The Australian Signals Directorate’s (ASD’s) Australian Cyber Security Centre (ACSC) has published a new set of principles to guide critical infrastructure providers on how to better secure and protect their operational technology (OT) systems.
Critical infrastructure organisations are advised to use the principles to inform the design, implementation and management of IT ecosystems and the supply chains that support essential services, to ensure they are kept safe and secure from cyber threats and to ensure any potential risks are considered as required.
The six principles include:
- “Safety is paramount – Ensure the system is safe!
- Safety is critical in physical environments. This includes safety of human life, safety of plant, equipment and the environment, and reliability and uptime of the process. Cyber security controls must be safe, and safety must be informed by the cyber threat environment.
- Knowledge of the business is crucial – Know and defend vital systems.

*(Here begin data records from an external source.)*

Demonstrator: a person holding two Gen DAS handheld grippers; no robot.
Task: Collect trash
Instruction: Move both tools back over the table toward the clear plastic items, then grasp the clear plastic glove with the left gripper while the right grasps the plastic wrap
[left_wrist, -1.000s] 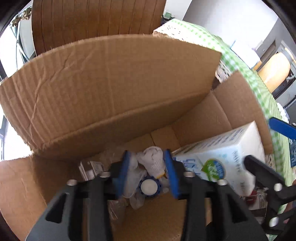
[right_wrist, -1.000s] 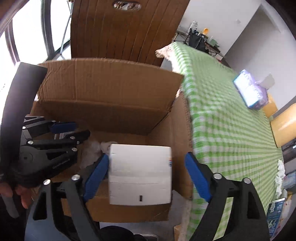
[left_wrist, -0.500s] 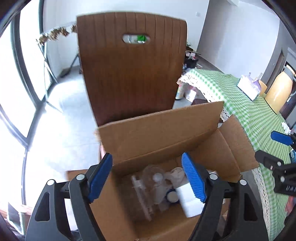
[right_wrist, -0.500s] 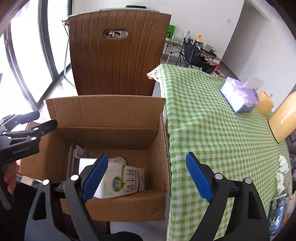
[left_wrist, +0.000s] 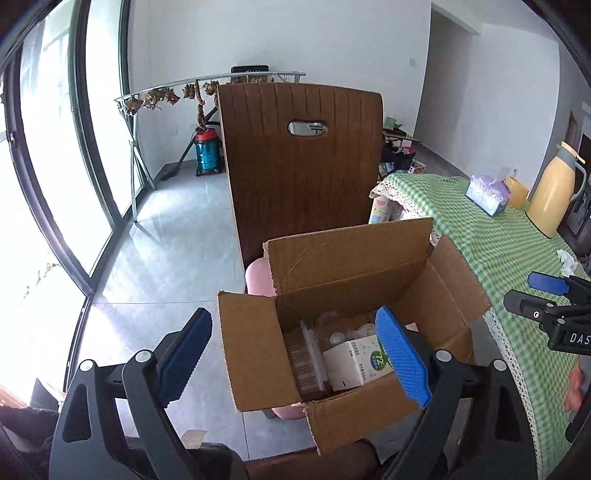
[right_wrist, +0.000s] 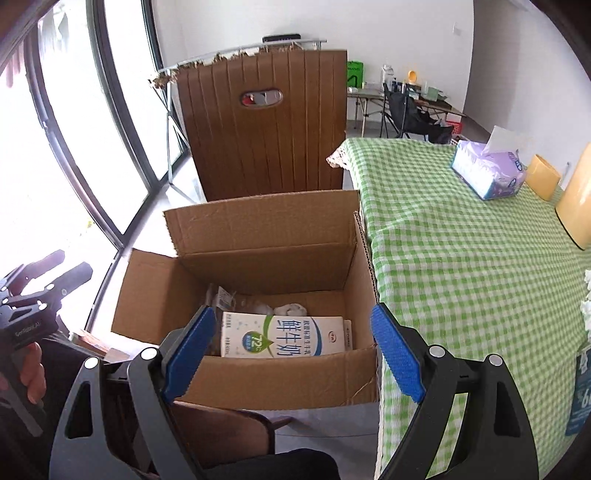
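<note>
An open cardboard box (left_wrist: 351, 258) (right_wrist: 258, 229) stands on a chair beside the table. A white milk carton (left_wrist: 354, 362) (right_wrist: 280, 338) lies inside it, next to clear plastic packaging (left_wrist: 306, 354) and a white crumpled wad (right_wrist: 290, 308). My left gripper (left_wrist: 292, 313) hovers above the box's near left corner, its jaws opening with nothing between them. My right gripper (right_wrist: 292, 309) hangs open and empty over the box's near edge. Crumpled tissues (left_wrist: 567, 256) (right_wrist: 587, 310) lie on the table at the right.
A brown chair back (left_wrist: 303, 177) (right_wrist: 266, 147) rises behind the box. The table with the green checked cloth (right_wrist: 461, 258) holds a purple tissue box (right_wrist: 487, 170), a yellow thermos (left_wrist: 554, 192) and a blue packet (right_wrist: 580, 391). Tall windows line the left.
Both grippers have risen and drawn back from inside the box. The left jaws widened and left the white and blue piece behind. The milk carton now lies in the box.
</note>
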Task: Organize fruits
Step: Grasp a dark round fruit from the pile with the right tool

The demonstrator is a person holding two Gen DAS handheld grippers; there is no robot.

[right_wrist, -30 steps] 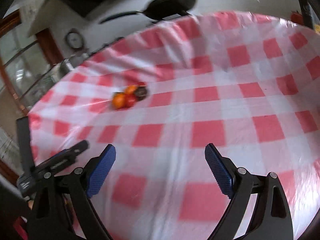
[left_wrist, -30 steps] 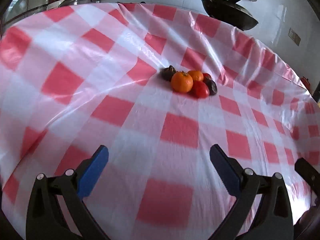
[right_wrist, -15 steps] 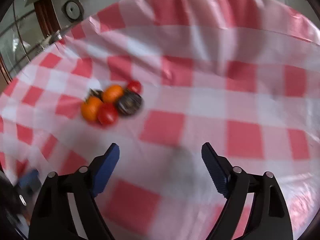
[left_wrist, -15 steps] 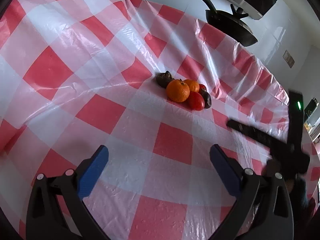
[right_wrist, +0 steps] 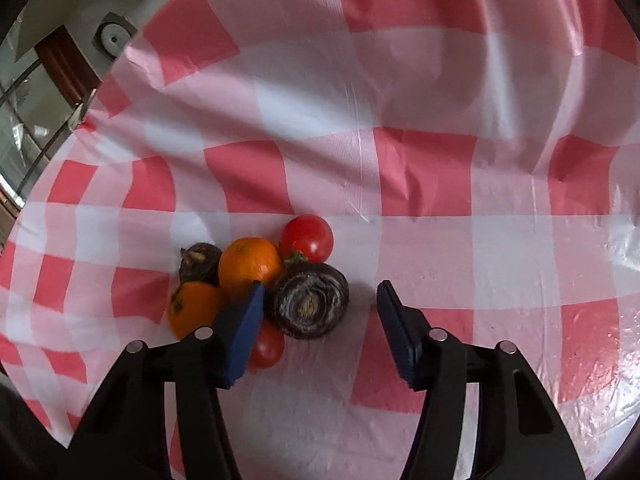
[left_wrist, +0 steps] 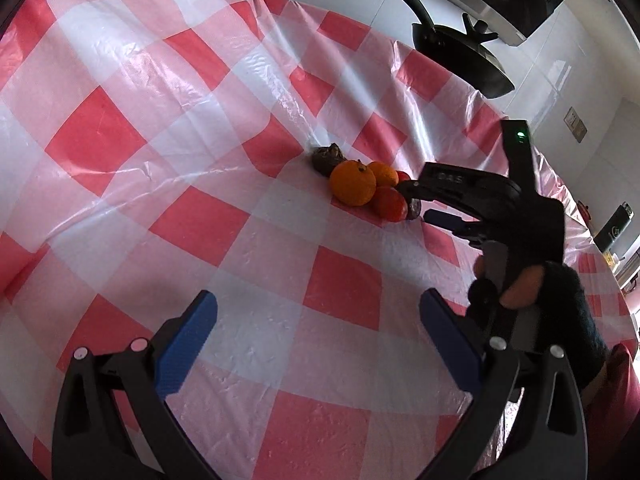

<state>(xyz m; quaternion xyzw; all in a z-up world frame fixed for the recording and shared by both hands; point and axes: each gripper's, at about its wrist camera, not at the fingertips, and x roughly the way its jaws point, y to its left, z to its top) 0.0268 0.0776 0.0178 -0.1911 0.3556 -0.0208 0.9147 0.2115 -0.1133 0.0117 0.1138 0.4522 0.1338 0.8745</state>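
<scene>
Moved since earlier: the right gripper [right_wrist: 320,322] has closed in on the fruit pile, from well back over the cloth to right at its near edge; the left gripper [left_wrist: 316,346] has tilted a little and now shows the right one from the side.
Fruit pile: six pieces bunched and touching on the checked tablecloth [right_wrist: 420,184], out in its middle part.
Target, as I judge it: the dark round fruit [right_wrist: 310,306], nearest piece, lying just inside the left blue pad [right_wrist: 244,330].
Right jaws: spread wide, holding nothing; the dark fruit sits toward the left side of the gap.
Left jaws: spread wide, holding nothing, well apart from the pile.
Neighbours: orange [right_wrist: 250,266] and upper tomato [right_wrist: 306,239] touch the dark fruit; a lower tomato [right_wrist: 266,348] is half hidden behind the left pad; a second orange [right_wrist: 192,308] and a small dark fruit [right_wrist: 200,262] lie further left.
Doing it well: shift right to centre the dark fruit, keep the left pad clear of orange and tomato, close gently, lift straight up.
Risk: round fruit may roll off on the slick cloth.
Writing: raised letters on the right gripper's body [left_wrist: 444,179], perhaps "DAS"; too blurred to be sure.
Other: green light [left_wrist: 520,134] on that gripper; black pan [left_wrist: 460,56] beyond the table.
</scene>
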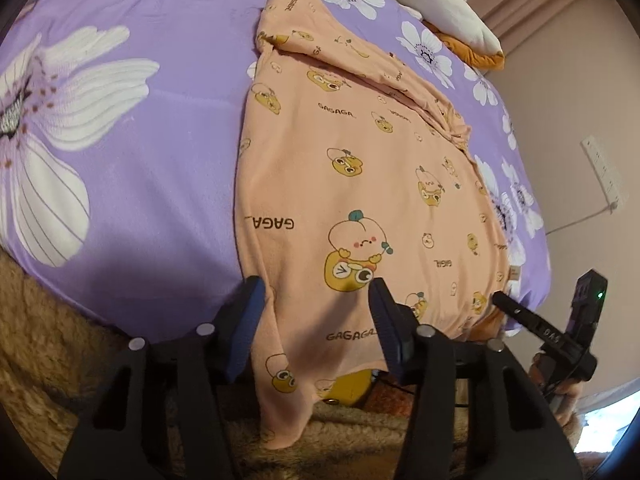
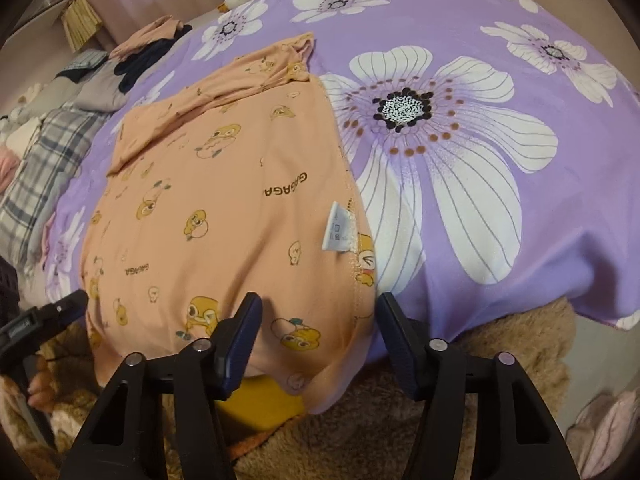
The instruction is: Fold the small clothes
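A: We have the peach shirt [image 1: 360, 184] lying flat on the purple flowered bedspread [image 1: 160, 160], its near hem hanging over the near edge of the bed. A sleeve [image 1: 344, 60] is folded across the far part of the shirt.

B: Agreed. From our right side we see its white care label [image 2: 335, 227] sticking out along the right seam, and the same sleeve crossing the far end.

A: Our left gripper [image 1: 316, 320] sits at the near left corner of the hem. Its jaws stand apart, with the cloth of the hem between them; we see no pad pressing on the fabric.

B: Our right gripper [image 2: 316, 332] is at the near right corner, jaws apart as well, the right seam lying between them. We cannot see either pad pinching it.

A: In the left wrist view the tip of the right gripper shows at the right, just beside the hem.

B: And the left gripper's tip shows at the left edge of our right view. Far to the left lies a pile of other clothes [image 2: 80, 92], well apart from the shirt. Below the bed's near edge there is brown fuzzy fabric [image 2: 360, 432], and a yellow thing [image 2: 260, 400] peeks out under the hem.
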`<state>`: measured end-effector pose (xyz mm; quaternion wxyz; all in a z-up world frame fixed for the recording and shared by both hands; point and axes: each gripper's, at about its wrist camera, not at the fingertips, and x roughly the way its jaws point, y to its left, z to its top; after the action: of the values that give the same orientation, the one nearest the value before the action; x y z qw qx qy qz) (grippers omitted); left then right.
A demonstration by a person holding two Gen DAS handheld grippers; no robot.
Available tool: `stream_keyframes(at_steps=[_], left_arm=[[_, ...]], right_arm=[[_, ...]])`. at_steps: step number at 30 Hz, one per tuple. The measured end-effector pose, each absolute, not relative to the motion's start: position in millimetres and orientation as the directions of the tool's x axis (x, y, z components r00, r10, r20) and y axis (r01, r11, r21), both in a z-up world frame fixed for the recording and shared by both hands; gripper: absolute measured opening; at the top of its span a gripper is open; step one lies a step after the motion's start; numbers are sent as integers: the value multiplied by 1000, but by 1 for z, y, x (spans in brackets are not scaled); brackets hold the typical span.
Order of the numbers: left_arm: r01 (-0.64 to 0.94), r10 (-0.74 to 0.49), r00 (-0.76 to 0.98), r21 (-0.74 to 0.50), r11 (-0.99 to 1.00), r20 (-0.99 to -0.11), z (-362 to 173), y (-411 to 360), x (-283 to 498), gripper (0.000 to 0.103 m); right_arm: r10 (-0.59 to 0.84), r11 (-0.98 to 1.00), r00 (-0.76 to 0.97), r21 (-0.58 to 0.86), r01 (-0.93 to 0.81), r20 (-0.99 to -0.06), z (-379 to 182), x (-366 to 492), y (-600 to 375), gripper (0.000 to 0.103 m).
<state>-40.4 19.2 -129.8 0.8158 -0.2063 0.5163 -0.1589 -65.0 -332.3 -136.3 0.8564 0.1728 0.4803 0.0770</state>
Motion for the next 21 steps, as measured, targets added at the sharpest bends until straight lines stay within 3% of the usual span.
stream_keyframes(at_steps=[2, 3, 4, 7, 16, 21], left_arm=[[40, -452, 426, -483, 875, -783, -130, 18, -41, 20], [47, -470, 419, -499, 866, -777, -130, 17, -41, 0], [44, -497, 403, -526, 849, -769, -133, 15, -41, 5], [41, -487, 429, -522, 852, -761, -127, 14, -45, 2], [147, -566, 566, -602, 785, -600, -66, 31, -58, 1], [81, -506, 521, -551, 831, -687, -75, 38, -53, 4]], right_arm=[[289, 931, 535, 364, 37, -794, -136, -65, -331, 45], [283, 932, 542, 360, 37, -791, -135, -65, -330, 32], [288, 931, 546, 363, 32, -787, -135, -65, -329, 22], [311, 926, 550, 378, 8, -775, -134, -64, -325, 10], [416, 867, 625, 495, -54, -660, -96, -74, -342, 9], [428, 860, 662, 502, -90, -615, -73, -69, -344, 9]])
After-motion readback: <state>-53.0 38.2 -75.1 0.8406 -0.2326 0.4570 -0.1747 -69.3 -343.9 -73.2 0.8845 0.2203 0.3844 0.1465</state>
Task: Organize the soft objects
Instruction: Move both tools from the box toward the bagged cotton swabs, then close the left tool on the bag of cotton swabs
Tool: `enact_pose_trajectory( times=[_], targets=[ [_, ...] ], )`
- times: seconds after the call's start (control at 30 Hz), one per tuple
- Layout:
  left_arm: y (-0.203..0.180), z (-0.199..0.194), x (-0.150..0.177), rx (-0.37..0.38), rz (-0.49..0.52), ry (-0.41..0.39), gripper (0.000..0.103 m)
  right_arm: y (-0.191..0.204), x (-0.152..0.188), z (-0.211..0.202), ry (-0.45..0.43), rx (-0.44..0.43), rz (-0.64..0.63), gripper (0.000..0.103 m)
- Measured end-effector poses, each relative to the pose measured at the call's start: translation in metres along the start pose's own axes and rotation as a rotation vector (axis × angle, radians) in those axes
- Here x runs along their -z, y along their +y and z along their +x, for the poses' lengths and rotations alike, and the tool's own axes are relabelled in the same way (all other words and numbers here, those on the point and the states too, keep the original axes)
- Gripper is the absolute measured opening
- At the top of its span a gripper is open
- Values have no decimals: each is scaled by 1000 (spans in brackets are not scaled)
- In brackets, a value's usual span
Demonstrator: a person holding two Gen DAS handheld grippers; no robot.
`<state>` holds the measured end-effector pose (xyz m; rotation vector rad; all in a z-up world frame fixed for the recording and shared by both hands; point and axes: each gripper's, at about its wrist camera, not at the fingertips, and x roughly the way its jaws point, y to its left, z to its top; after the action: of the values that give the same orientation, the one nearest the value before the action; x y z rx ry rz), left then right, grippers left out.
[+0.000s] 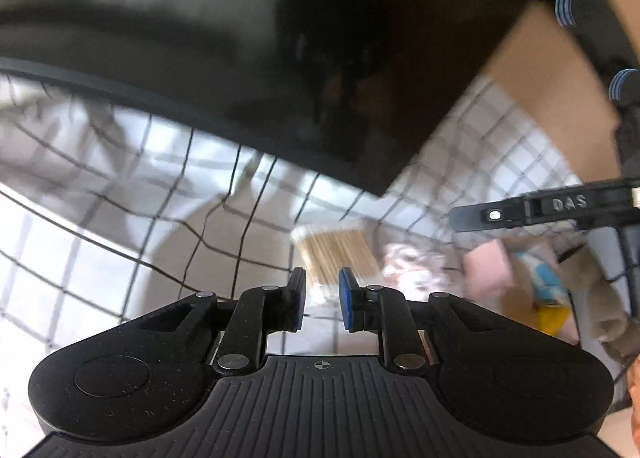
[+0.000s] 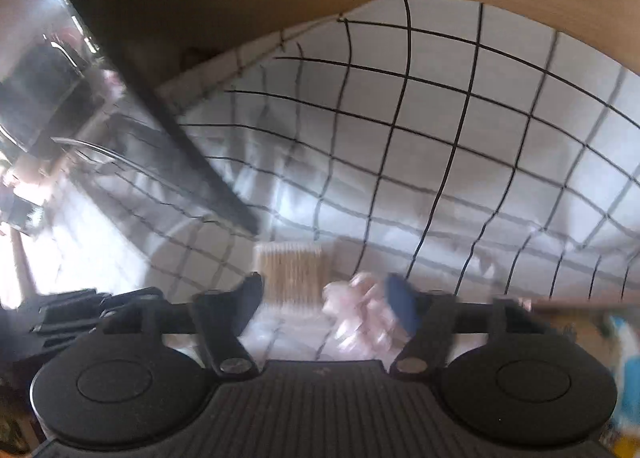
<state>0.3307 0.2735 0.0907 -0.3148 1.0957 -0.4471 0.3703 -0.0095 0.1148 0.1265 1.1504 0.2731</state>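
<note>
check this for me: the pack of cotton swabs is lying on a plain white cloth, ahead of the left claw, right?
Not quite. The cloth is not plain: it is white with a black grid of lines. The rest holds: the pack of cotton swabs lies on it, just ahead of the left claw. The left wrist view shows this, and the right wrist view shows the same grid.

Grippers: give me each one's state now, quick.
Left gripper: jaws narrowly apart, nothing between the pads.
Right gripper: jaws apart, nothing gripped; pink cloth lies just by one pad.
</note>
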Motion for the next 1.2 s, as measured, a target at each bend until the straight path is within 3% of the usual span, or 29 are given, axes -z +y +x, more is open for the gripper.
enact_pose_trajectory(
  times=[0.17,0.47,0.67,0.7,0.73,0.77,0.87,0.97,1.03,1.1,1.2],
  targets=[
    [22,50,-10,66,-71,94,19,-3,-11,42,81,-10,13,34],
    [53,87,-23,147,-193,123,20,-1,-17,87,171,40,52,32],
    [62,101,-25,225,-229,144,22,-7,-17,98,204,7,98,32],
    [64,105,-25,255,-244,163,24,-7,-17,98,207,3,101,32],
    [65,106,-25,276,-259,176,33,-8,-17,98,207,-1,102,32],
    [62,107,-27,293,-262,179,41,-8,-17,99,209,-11,100,32],
    [48,100,-31,359,-210,214,45,-11,-13,95,226,-65,131,31],
    [29,88,-34,326,-97,234,48,-8,-13,92,226,-67,117,30],
    [24,84,-34,312,-85,237,43,-8,-14,87,215,-65,116,30],
    [24,83,-34,314,-98,230,41,-6,-17,74,175,-34,66,30],
    [25,86,-32,302,-109,235,41,-6,-20,65,154,98,-6,30]
  ],
)
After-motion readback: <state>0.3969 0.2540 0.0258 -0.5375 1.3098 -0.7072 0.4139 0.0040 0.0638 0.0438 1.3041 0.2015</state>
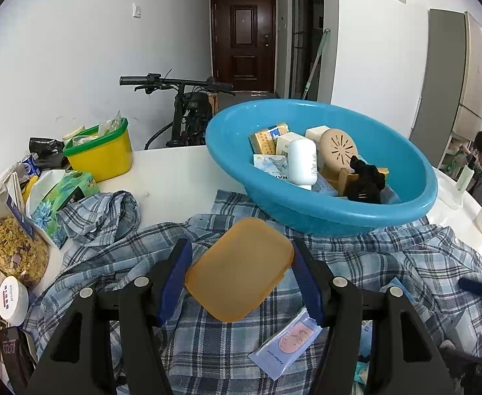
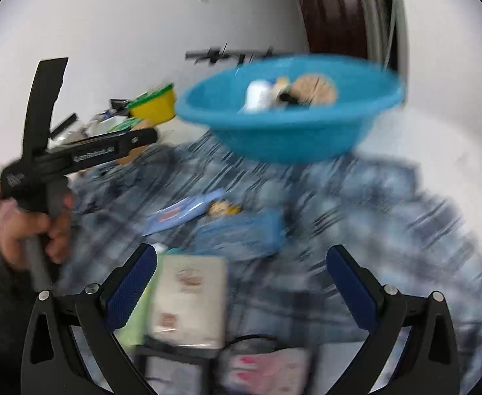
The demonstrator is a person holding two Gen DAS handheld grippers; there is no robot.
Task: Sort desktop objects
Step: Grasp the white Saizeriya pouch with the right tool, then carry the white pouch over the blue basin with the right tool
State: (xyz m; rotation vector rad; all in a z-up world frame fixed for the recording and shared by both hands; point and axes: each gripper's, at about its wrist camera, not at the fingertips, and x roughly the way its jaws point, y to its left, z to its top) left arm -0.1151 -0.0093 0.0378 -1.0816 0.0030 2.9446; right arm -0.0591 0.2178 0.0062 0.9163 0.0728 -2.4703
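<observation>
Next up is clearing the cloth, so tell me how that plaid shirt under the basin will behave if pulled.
The plaid shirt lies rumpled and folded, so it is probably floppy and would bunch rather than slide flat. The blue basin sits on it, so a tug may drag or tip the basin. The small packet on top would likely shift too.

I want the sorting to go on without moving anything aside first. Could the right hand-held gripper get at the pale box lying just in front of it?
Probably yes. The right hand-held gripper is open and empty, and the pale box lies uncovered on the plaid shirt, by its left finger. The picture is blurred, though.
</observation>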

- Knowing the business, knowing how processes work, knowing where connections are and what parts are critical, will help an organisation design and implement the most effective cyber security controls and response capabilities for the resources available. Organisations should be able to identify vital systems and have in place an architecture that defends them, and include a restoration and recovery process capable of meeting required business outcomes.
- OT data is extremely valuable and needs to be protected – Protect OT data.
- For a malicious cyber actor, knowing how a system is set up, how the network is architected, how the controllers are configured, what vendors and devices are used, with which protocols, is like a treasure map for how to cause harm. Put processes in place to minimise access to and distribution of OT data, while ensuring integrity of the OT data.
- Segment and segregate OT from all other networks – Keep the back door shut.
- Segment and segregate OT from all other networks, including peers, IT and the internet. Consider especially administrative and management role assignments in OT environments.
- The supply chain must be secure – Secure the cyber supply chain.
- Supply chain security goes beyond software and devices from major vendors. Consider all software, devices and managed service providers in OT, including their support, management and maintenance, from purchasing and integration through to decommissioning and disposal.
- People are essential for OT cyber security – People are the first line of defence.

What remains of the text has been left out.